19 Gdy jednak zbliżała się chwila oddania Merab, córki Saula, Dawidowi, oddano ją za żonę Adrielowi z Mecholi.
20 Ale Mikal, córka Saula, pokochała Dawida. Doniesiono o tym Saulowi. Sprawa ta wydała mu się dobrą.
21 Saul bowiem mówił sobie: «Oddam mu ją, aby była dla niego sidłem: niech będzie nad nim ręka Filistynów». Oświadczył więc Saul Dawidowi po raz drugi: «Dziś możesz się stać moim zięciem».

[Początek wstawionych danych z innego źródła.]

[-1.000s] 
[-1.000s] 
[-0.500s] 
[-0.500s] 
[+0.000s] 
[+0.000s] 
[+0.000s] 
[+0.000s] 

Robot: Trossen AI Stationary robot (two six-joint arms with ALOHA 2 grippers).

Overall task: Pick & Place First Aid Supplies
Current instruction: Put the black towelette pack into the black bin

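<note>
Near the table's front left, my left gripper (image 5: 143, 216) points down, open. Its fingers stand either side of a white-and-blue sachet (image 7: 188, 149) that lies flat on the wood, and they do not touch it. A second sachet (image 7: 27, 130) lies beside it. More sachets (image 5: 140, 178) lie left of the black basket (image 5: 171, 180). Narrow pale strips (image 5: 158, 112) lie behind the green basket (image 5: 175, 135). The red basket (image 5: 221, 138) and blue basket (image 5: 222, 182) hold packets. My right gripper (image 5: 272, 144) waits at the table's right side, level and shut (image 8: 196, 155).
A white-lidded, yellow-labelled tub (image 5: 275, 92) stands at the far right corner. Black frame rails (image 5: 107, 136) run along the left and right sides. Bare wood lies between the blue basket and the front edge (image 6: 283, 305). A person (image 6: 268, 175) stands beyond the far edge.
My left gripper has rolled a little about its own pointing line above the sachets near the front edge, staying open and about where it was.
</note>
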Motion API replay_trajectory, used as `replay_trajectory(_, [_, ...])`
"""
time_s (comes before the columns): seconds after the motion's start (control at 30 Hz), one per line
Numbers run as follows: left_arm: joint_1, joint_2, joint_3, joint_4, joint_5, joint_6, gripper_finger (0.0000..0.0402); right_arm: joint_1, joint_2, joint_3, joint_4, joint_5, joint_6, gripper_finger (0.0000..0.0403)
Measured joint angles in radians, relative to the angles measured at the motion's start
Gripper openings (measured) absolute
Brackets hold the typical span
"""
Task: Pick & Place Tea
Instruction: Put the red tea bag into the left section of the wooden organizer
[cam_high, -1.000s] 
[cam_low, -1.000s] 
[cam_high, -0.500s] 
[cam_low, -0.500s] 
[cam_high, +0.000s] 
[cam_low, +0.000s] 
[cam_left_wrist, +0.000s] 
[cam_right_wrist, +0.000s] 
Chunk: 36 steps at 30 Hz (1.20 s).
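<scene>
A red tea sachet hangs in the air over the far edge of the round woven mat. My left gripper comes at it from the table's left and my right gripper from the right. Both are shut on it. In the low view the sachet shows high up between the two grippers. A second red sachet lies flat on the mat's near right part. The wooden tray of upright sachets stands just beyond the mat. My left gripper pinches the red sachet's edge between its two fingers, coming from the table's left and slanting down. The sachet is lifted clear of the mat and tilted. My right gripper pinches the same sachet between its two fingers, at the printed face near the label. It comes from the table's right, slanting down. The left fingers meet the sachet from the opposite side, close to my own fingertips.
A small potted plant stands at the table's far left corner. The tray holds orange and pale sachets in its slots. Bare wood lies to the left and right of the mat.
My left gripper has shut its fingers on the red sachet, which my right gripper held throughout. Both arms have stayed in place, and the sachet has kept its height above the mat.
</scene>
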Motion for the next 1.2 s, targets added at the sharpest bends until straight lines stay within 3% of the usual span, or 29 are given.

22 Sługom zaś Saul polecił: «Porozmawiajcie potajemnie z Dawidem i donieście mu: Król jest dla ciebie życzliwy, słudzy jego cię kochają. Zostań więc zięciem króla!»
23 Słudzy powtórzyli Dawidowi słowa Saula, on zaś odrzekł: «Czy wam wydaje się rzeczą błahą być zięciem króla?» Ja jestem przecież człowiekiem biednym i mało znaczącym.
24 I słudzy zawiadomili Saula, mówiąc: «Tak się wyraził Dawid».
25 Saul odrzekł: «Powiedzcie Dawidowi, że król nie żąda innej zapłaty, jak stu napletków Filistynów, aby pomścić się na wrogach królewskich». Saul liczył na to, że Dawid dostanie się w ręce Filistynów.
26 Gdy słudzy zawiadomili o tym Dawida, wydało mu się dobrym to, że może zostać zięciem króla. Zanim upłynęły wyznaczone dni,
27 powstał Dawid i wyruszył ze swym wojskiem, i zabił dwustu mężczyzn spośród Filistynów. Dawid przyniósł z nich potem napletki w dokładnej liczbie królowi, aby stać się zięciem króla. Wtedy Saul oddał mu córkę swą Mikal za żonę.
28 Przekonał się też Saul naocznie, że Pan jest z Dawidem. Mikal, córka Saula, kochała go.
29 Coraz bardziej zatem obawiał się Saul Dawida i stał się jego wrogiem na zawsze.
30 Wodzowie filistyńscy robili wypady. Za każdym ich wypadem Dawid odnosił większe zwycięstwa niż wszyscy słudzy Saula. Imię jego stawało się coraz sławniejsze.